Comment 2 yafu 2018-06-20 07:49:58 UTC
Created attachment 1453142 [details]
libvirtd log on source and target host

Comment 3 Jiri Denemark 2018-08-02 15:07:50 UTC
I was able to reproduce this bug even without any flags. That is, any
migration is affected, although sometimes libvirtd doesn't crash. It's caused
by writing to a freed memory so depending what was later placed at the same
address in the memory the daemon may either crash, abort with heap corruption,
or just keep running happily. The bug can be seen in valgrind, however, you
still need to be lucky enough to kill the domain while migration is in
virCondWait called from qemuMigrationSrcWaitForCompletion. That said the
reproducer is not 100% although sometimes it appears so.
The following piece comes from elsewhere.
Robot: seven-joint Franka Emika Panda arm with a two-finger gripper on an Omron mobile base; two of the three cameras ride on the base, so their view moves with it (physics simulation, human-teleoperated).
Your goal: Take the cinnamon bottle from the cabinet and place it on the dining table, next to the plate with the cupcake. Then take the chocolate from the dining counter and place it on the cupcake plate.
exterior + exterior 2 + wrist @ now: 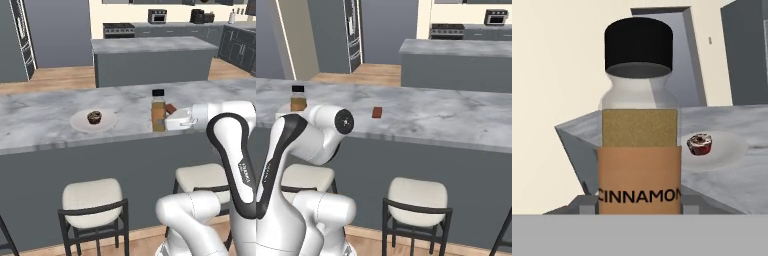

    ==21535== Invalid write of size 4
    ==21535==    at 0x31DEDBF6: qemuMigrationSrcWaitForCompletion (qemu_migration.c:1587)
    ==21535==    by 0x31DF3C99: qemuMigrationSrcRun (qemu_migration.c:3588)
    ...

The following code in qemuMigrationSrcWaitForCompletion does the invalid write
to jobInfo->status in case virDomainObjWait returned -1 because the domain is
not running anymore and libvirt removed all run-time state including
priv->job.current:

    if (virDomainObjWait(vm) < 0) {
        jobInfo->status = QEMU_DOMAIN_JOB_STATUS_FAILED;
        return -2;
    }

Comment 4 Jiri Denemark 2018-08-02 15:08:54 UTC
Patch sent upstream for review: https://www.redhat.com/archives/libvir-list/2018-August/msg00106.html

Comment 5 Jiri Denemark 2018-08-13 09:29:48 UTC
This is now fixed upstream by

commit dddcb601ebf97ef222a03bb27b2357e831e8a0cc
Refs: v4.6.0-93-gdddcb601eb
Author:     Jiri Denemark <jdenemar>
AuthorDate: Thu Aug 2 16:56:02 2018 +0200
Commit:     Jiri Denemark <jdenemar>
CommitDate: Mon Aug 13 11:29:09 2018 +0200

    qemu_migration: Avoid writing to freed memory

    When a domain is killed on the source host while it is being migrated
    and libvirtd is waiting for the migration to finish (waiting for the
    domain condition in qemuMigrationSrcWaitForCompletion), the run-time
    state including priv->job.current may already be freed once
    virDomainObjWait returns with -1. Thus the priv->job.current pointer
    cached in jobInfo is no longer valid and setting jobInfo->status may
    crash the daemon.

    https://bugzilla.redhat.com/show_bug.cgi?id=1593137

    Signed-off-by: Jiri Denemark <jdenemar>
    Reviewed-by: Ján Tomko <jtomko>

Comment 8 Fangge Jin 2018-09-04 09:25:26 UTC
Reproduce this bug with libvirt-4.5.0-6.virtcov.el7.x86_64

Steps:
1. Start a guest, do migration:
# virsh start rhel7-min; sleep 5; virsh migrate-setspeed rhel7-min 10;virsh migrate rhel7-min qemu+ssh://10.66.5.190/system --live --verbose --p2p

2.When the migration is in perform phase(see the progress percentage), destroy guest on source host:
# virsh destroy rhel7-min
error: Disconnected from qemu:///system due to end of file
error: Failed to destroy domain rhel7-min
error: End of file while reading data: Input/output error

3.Check migration status:
Migration: [ 28 %]error: Disconnected from qemu:///system due to end of file
error: End of file while reading data: Input/output error

The reproduce rate is >=80%

Comment 9 Fangge Jin 2018-09-04 09:30:46 UTC
Verify with libvirt-4.5.0-8.virtcov.el7.x86_64

Repeat the steps in comment 8 for over 10 times, no crash

Comment 11 errata-xmlrpc 2018-10-30 09:56:58 UTC
Since the problem described in this bug report should be
resolved in a recent advisory, it has been closed with a
resolution of ERRATA.

For information on the advisory, and where to find the updated
files, follow the link below.

If the solution does not work for you, open a new bug report.

https://access.redhat.com/errata/RHSA-2018:3113